Когда все стало воспоминанием
Дернувшись из Ломжи, Станиш успокоил меня насчет детей.
— Они попали в хорошие руки, — сказал он. — Если даже с вами что-нибудь случится, их воспитают так, что они не почувствуют сиротства. А заложники из Дуд, как сообщила разведка, живы, их держат в ломжинской тюрьме.
Пока заложники живы, мы должны сидеть тихо. Перемещать же на чужую территорию отряд, в котором теперь двадцать пять человек, да еще сейчас, среди зимы, нет никакого смысла. Так или иначе надо ждать.
Я чувствовал себя уже ненужным, так как Станиш сам отлично справлялся с отрядом. Меня терзало бездействие, да и места здешние мне опостылели.
Кичкайлло поправился, и я решил:
— Пойдем в твои края. Там остались наши, воюют, наверное, с немцами. Мы еще там пригодимся.
И мы отправились.
На носу опять была зима, а мы снова превратились в бездомных. Знакомая доля — овины, дороги…
На этот раз вел я. Кичкайлло разыскивали. Правда, под другой фамилией, но его рост, лицо и речь слишком бросались в глаза и могли его выдать, у меня же документы были в порядке, язык я знал, так что я сам покупал продукты или просил ночлега, а Кичкайлло оставался в это время за забором.
Зайдя вот так же в одно село под Мендзыжечем, я средь бела дня наткнулся на жандарма и двух полицейских. Стоя на дороге, они наблюдали, как я разговариваю с хозяйкой, расспрашивая ее, где находится полицейский участок. Заметив их, я подошел прямо к ним и повторил свой вопрос.
— А зачем он вам? — спросил один из них.
— Я хотел просить разрешения пожить и поработать здесь. Я врач, иду с железной дороги.
В участке проверили документы, обыскали. Нашли только инструменты и лекарства. Подробно расспросили. Все как будто бы сходилось: изголодавшийся городской врач ищет богатое село с денежной работенкой. Временное разрешение было получено.

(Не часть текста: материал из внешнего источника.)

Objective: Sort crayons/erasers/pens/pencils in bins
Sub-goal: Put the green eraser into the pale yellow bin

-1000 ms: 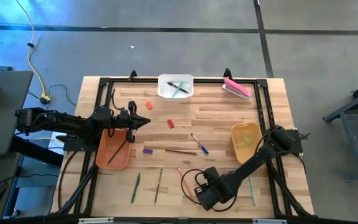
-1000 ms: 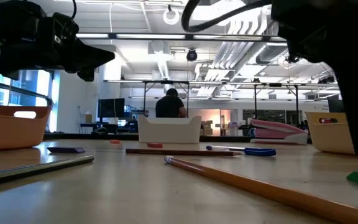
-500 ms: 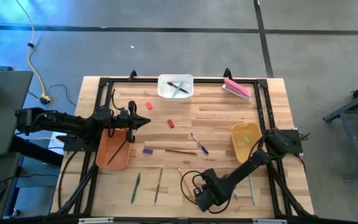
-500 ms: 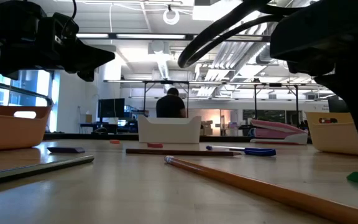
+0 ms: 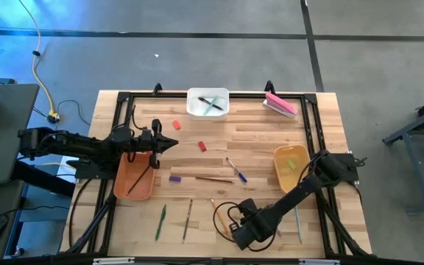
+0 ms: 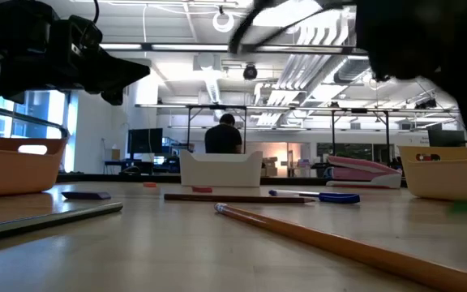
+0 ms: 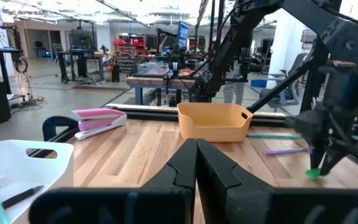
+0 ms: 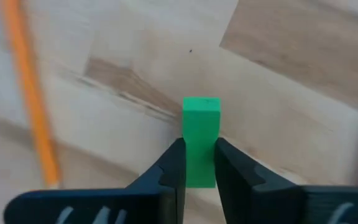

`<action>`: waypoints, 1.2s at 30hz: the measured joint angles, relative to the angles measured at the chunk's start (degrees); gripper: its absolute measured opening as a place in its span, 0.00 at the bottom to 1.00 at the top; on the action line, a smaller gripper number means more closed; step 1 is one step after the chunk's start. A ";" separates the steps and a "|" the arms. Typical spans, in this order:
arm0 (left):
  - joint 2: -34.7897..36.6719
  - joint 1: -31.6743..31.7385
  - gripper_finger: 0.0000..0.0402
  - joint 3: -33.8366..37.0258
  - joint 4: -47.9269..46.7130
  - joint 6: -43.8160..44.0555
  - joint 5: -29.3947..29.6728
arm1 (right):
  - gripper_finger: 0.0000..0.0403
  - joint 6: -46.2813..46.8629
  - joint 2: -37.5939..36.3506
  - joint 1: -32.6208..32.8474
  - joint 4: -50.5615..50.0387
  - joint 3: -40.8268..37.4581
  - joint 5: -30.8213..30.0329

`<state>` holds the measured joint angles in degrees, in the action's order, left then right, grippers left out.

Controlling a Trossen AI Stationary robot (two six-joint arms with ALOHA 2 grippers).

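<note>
Right now the right gripper (image 8: pixel 199 163) is low over the near edge of the table (image 5: pixel 249 132), and its two dark fingers (image 8: pixel 171 163) are pinched onto a short green crayon (image 8: pixel 201 138), one pad on each long side. The piece pokes out ahead of the tips, gripped near its back end, which looks like a sensible hold for carrying something so stubby. An orange pencil (image 8: pixel 33 93) lies just beside it on the boards, untouched, so the arm has gone for the crayon alone.

From above, the right arm reaches in from the mustard yellow bin (image 5: pixel 291 166), its likely drop-off point, I'd judge, since something pale green already sits inside. Whether the crayon is clear of the wood I cannot tell.

The left gripper (image 7: pixel 196 163) hovers over the far end of the orange-brown bin (image 5: pixel 135 175), fingers pressed together on nothing; it seems to be waiting. A dark stick lies slantwise in that bin.

The white bin (image 5: pixel 208 102) at the far edge holds a black pen (image 5: pixel 209 101) and a teal pen (image 5: pixel 214 107) crossed over each other. Loose on the table: two red crayons (image 5: pixel 176 125), a purple crayon (image 5: pixel 174 178), a blue pen (image 5: pixel 236 171), a brown pencil (image 5: pixel 213 179) and a green pencil (image 5: pixel 160 221). The pink block (image 5: pixel 280 104) sits at the far right corner.
</note>
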<state>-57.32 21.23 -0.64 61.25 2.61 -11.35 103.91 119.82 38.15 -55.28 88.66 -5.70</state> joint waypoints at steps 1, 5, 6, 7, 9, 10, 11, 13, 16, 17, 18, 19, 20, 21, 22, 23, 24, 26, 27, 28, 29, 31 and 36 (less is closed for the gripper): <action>0.00 0.00 0.00 0.00 0.36 0.19 0.00 | 0.14 -0.60 -1.05 0.00 -0.26 0.04 -0.16; 0.00 0.00 0.00 0.00 0.75 0.39 0.00 | 0.14 -2.53 -4.12 -0.36 -2.76 0.09 -1.36; 0.00 0.00 0.00 0.00 0.82 0.35 -0.01 | 0.14 -3.11 -5.20 -0.51 -4.04 0.07 -1.85; 0.00 0.00 0.00 0.00 0.92 0.35 0.00 | 0.14 -3.44 -6.60 -0.66 -5.43 0.08 -2.35; 0.00 0.00 0.00 0.00 1.31 0.45 0.00 | 0.14 -3.50 -8.92 -1.19 -9.74 0.20 -2.85; 0.00 0.00 0.00 0.00 1.70 0.76 0.01 | 0.14 -3.84 -10.08 -1.47 -12.47 0.19 -2.94; 0.00 0.00 0.00 -0.01 2.00 1.06 0.01 | 0.14 -4.10 -11.16 -1.80 -15.43 0.17 -3.03; 0.00 0.00 0.00 -0.02 1.97 1.27 0.02 | 0.14 -5.77 -13.80 -2.57 -20.55 0.15 -3.13; 0.00 0.00 0.00 -0.02 1.95 1.29 0.02 | 0.14 -10.17 -17.42 -4.20 -28.03 -0.25 -3.23; 0.00 0.00 0.00 -0.02 1.96 1.29 0.02 | 0.14 -11.68 -18.90 -4.88 -29.61 -1.07 -3.25; 0.00 0.00 0.00 -0.02 1.95 1.29 0.02 | 0.14 -13.10 -20.55 -5.63 -30.29 -2.30 -3.24; 0.00 0.00 0.00 -0.02 1.95 1.42 0.02 | 0.14 -14.40 -22.47 -6.43 -30.42 -4.00 -3.26; 0.00 0.00 0.00 -0.02 1.95 1.68 0.02 | 0.14 -15.48 -24.53 -7.18 -30.17 -6.30 -3.32; 0.00 0.00 0.00 -0.02 1.97 1.71 0.02 | 0.14 -16.33 -26.61 -8.00 -29.44 -8.97 -3.41; 0.00 0.00 0.00 -0.02 1.95 1.71 0.02 | 0.14 -17.20 -28.85 -8.83 -27.95 -12.06 -3.43; 0.00 0.00 0.00 -0.02 1.95 1.71 0.02 | 0.14 -17.86 -31.21 -9.60 -26.06 -15.52 -3.43; 0.00 0.00 0.00 -0.02 1.95 1.71 0.02 | 0.14 -18.72 -33.52 -10.41 -23.80 -19.10 -3.40; 0.00 0.00 0.00 -0.02 1.95 1.71 0.02 | 0.14 -20.19 -38.15 -12.24 -19.45 -26.52 -2.94; 0.00 0.00 0.00 -0.02 1.95 1.73 0.02 | 0.14 -20.61 -40.31 -13.28 -17.50 -29.99 -2.66; 0.00 0.00 0.00 -0.02 1.95 1.73 0.02 | 0.14 -21.22 -42.49 -14.37 -15.52 -33.41 -2.54; 0.00 0.00 0.00 -0.02 1.95 1.75 0.02 | 0.14 -21.74 -44.41 -15.42 -13.34 -36.50 -2.57; 0.00 0.00 0.00 -0.02 1.95 1.88 0.02 | 0.14 -22.45 -47.73 -17.38 -9.49 -41.89 -2.56; 0.00 0.00 0.00 -0.02 1.97 1.90 0.02 | 0.14 -22.82 -51.89 -21.12 -0.88 -52.95 0.23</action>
<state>-57.32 21.23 -0.67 63.22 4.51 -11.33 81.09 67.93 17.03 -56.17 35.71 -5.47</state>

И тут я сморозил глупость. Вместо того чтобы немедленно смыться, я решил ненадолго остановиться в этом селе. Для себя я снял комнату, а Кичкайлло устроил на лесопильне. «Немножко передохнем здесь, — рассчитывал я, — заведем знакомства, установим контакты, а дальше, может быть, и поездом двинемся». Однако неделю спустя прибыло гестапо, и меня забрали в Хелм, а оттуда перебросили в Замок в Люблине.